The most essential tool for any chef is the knife, there’s really no denying that. But who makes all these knives, how are they made and how can you tell? Tomer Botner knows more about knives than most of us. His company Florentine Kitchen Knives and the knives he makes there have become popular all over the world and Tomer Botner now supplies restaurants and chefs in most corners of the world.
A few years ago he relocated from Tel Aviv to Barcelona, Spain where he and Florentine Kitchen Knives opened up shop, let’s talk all about this and even more about knives with one who knows them best.
Florentine Kitchen Knives started in Tel Aviv but you relocated to Barcelona. What made you do that move?
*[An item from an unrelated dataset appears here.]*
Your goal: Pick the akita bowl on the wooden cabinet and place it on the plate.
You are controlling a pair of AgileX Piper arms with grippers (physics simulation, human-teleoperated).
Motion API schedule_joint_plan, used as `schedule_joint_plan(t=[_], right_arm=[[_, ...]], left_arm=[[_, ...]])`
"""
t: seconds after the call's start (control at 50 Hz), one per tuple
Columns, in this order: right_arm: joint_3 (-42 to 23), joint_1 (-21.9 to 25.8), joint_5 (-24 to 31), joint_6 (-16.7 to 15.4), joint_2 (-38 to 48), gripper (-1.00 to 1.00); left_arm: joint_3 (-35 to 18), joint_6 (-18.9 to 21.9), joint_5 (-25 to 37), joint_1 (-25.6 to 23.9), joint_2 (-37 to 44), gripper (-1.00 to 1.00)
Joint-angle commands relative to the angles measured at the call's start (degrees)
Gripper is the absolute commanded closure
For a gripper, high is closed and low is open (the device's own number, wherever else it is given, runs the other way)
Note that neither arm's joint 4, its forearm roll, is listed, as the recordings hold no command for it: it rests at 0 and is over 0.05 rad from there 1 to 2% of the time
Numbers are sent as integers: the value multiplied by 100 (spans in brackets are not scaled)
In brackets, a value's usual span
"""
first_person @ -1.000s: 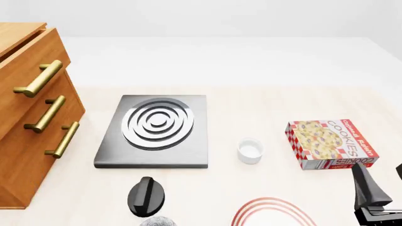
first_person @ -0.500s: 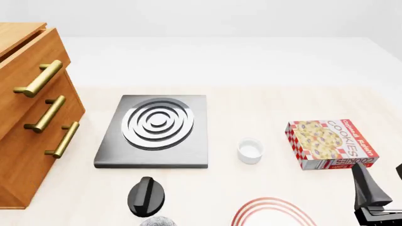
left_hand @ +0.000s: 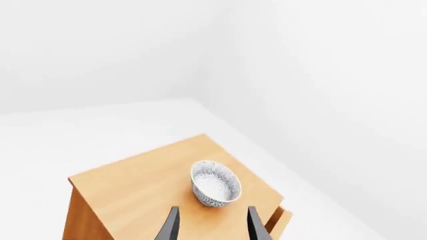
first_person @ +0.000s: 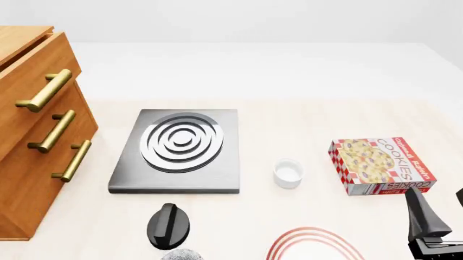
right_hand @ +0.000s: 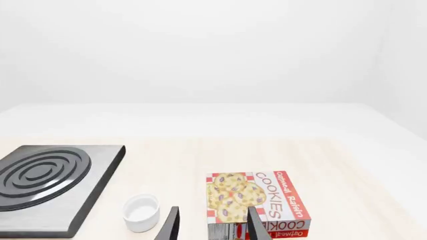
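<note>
The akita bowl (left_hand: 215, 183), grey-white and speckled, stands on the flat top of the wooden cabinet (left_hand: 133, 192). My left gripper (left_hand: 212, 227) hovers open just short of it, nothing between its fingers. In the front view the cabinet (first_person: 36, 135) fills the left edge with its brass handles, while the bowl and the left gripper are out of frame. The plate (first_person: 313, 245), white with red rings, is cut by the bottom edge. My right gripper (first_person: 436, 197) stays open at the bottom right, beside the plate and empty; the right wrist view shows it (right_hand: 212, 227) open too.
A grey square slab with silver rings (first_person: 177, 149) lies mid-table. A small white cup (first_person: 287, 173) and a cookie box (first_person: 382, 165) sit right of it. A black rounded object (first_person: 168, 225) and a grey speckled lump (first_person: 181, 254) lie at the front.
</note>
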Motion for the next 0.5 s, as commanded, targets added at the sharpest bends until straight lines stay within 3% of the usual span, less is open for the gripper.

Firstly, my ancestors were ”encouraged” to leave here about 500 years ago so I was due for a visit. But to answer the question then it was pretty spontaneous. We felt like we should try another place for a while and we just did it. Obviously we had our reasons to leave; it’s a pretty big question and as someone who usually feels like politics is always attached to the answer when someone asks you “Where are you from?”. I love Tel Aviv. I was born there, it will always be my home and there were very few reasons to leave it… But they were pretty big ones.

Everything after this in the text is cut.